*EXERCISE DESCRIPTION*:
Which lines come from the start of the records through the line that holds "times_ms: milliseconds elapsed"? Write them out word for word.
********
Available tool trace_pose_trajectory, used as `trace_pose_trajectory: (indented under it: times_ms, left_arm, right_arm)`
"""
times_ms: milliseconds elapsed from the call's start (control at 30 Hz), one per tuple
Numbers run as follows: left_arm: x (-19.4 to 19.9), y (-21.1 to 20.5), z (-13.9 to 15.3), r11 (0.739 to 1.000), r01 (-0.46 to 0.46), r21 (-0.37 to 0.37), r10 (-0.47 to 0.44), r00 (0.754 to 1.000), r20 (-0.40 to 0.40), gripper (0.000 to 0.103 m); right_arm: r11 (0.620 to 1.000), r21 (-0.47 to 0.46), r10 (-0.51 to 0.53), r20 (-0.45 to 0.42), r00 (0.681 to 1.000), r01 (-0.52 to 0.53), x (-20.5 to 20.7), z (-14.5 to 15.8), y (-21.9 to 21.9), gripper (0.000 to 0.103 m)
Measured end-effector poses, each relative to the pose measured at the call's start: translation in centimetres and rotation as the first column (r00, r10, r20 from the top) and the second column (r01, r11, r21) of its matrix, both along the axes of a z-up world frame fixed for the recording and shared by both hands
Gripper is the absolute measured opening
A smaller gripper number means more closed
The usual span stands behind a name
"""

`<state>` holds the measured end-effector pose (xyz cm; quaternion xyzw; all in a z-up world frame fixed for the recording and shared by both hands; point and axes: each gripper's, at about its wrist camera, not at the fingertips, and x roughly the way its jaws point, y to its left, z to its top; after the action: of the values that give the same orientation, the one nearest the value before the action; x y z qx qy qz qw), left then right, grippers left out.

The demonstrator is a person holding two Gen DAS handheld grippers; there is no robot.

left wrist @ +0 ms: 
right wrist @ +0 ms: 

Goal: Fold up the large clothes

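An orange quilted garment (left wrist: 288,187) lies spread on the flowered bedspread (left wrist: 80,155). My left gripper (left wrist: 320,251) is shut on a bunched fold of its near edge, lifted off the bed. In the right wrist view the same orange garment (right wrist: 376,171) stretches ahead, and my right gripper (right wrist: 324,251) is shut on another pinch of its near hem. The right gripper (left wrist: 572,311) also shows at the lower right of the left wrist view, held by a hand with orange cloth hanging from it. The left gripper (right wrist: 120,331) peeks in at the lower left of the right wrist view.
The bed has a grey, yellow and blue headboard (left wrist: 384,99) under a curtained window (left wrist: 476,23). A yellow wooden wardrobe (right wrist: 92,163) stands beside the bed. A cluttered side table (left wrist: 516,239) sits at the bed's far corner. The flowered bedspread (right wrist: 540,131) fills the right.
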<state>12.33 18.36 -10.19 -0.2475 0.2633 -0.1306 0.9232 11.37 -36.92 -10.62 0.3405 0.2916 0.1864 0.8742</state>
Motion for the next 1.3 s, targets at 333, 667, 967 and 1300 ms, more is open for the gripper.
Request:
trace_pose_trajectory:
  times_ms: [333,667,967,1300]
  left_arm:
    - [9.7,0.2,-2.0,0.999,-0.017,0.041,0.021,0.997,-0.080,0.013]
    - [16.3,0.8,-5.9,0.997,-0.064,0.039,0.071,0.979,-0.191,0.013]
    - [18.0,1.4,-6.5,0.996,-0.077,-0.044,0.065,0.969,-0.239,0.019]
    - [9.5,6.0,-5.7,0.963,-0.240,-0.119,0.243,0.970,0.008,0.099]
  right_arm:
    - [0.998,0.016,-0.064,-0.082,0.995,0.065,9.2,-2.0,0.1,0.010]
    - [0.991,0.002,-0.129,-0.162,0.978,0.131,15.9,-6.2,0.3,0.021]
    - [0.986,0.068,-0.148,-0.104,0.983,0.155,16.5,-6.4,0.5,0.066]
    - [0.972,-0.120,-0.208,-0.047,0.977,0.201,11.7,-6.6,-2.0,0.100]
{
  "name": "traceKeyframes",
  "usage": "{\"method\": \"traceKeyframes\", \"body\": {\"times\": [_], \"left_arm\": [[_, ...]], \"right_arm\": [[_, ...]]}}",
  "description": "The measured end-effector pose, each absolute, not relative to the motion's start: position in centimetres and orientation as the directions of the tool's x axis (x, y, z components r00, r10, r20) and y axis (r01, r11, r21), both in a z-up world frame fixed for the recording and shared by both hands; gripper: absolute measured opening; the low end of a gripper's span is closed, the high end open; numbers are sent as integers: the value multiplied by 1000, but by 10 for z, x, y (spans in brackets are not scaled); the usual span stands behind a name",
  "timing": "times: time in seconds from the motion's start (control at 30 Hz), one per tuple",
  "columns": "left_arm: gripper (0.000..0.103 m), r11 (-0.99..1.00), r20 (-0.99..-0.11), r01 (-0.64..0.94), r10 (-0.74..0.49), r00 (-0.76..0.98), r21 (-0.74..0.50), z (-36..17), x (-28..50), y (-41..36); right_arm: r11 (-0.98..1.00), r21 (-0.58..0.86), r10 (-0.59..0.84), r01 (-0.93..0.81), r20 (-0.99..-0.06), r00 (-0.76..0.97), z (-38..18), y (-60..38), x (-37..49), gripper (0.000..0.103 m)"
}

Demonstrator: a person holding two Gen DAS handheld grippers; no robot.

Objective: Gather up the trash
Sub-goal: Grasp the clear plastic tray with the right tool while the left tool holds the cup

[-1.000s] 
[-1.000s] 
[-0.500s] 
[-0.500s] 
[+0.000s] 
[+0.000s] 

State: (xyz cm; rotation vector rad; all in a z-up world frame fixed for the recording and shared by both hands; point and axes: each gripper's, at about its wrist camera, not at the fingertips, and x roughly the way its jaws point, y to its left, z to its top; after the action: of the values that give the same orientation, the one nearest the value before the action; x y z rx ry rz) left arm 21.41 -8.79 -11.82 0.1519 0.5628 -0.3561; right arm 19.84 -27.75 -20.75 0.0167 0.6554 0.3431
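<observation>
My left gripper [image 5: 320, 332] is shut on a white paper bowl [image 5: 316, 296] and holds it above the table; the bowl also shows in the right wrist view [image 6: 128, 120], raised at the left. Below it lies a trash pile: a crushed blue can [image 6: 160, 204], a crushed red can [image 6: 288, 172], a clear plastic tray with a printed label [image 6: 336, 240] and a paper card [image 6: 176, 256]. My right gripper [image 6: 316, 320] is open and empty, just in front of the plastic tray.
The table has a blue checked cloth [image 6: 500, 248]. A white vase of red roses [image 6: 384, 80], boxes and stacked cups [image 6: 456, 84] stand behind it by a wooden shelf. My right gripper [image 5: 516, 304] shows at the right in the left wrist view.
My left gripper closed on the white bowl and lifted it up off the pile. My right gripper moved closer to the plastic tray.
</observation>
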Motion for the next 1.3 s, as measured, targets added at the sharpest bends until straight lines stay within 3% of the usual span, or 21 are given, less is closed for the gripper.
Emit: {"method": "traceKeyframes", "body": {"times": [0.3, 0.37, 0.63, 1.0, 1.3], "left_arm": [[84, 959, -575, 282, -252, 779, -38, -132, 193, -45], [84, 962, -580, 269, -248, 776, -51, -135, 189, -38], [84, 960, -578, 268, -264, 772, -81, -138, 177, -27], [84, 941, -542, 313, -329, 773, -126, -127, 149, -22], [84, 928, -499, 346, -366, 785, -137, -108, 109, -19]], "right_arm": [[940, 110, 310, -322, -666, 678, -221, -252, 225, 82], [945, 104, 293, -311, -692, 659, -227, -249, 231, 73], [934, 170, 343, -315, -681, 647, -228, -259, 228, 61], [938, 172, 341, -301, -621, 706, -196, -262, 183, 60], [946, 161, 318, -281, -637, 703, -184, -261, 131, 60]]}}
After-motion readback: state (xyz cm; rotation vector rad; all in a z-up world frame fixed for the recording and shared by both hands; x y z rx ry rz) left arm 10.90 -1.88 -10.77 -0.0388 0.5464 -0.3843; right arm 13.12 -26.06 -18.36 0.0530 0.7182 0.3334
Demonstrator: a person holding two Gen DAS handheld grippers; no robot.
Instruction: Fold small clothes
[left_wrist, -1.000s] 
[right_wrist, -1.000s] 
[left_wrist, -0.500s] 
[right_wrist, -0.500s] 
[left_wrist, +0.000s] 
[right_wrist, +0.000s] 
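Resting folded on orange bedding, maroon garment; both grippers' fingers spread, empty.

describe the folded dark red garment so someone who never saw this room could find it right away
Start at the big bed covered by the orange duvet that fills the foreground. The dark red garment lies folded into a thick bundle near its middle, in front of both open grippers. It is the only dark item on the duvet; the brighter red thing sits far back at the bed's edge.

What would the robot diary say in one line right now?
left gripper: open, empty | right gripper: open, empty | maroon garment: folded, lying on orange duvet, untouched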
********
*RESULT OF THIS TASK*:
Available tool trace_pose_trajectory, used as `trace_pose_trajectory: (indented under it: times_ms, left_arm, right_arm)`
"""
times_ms: milliseconds elapsed from the call's start (control at 30 Hz), one per tuple

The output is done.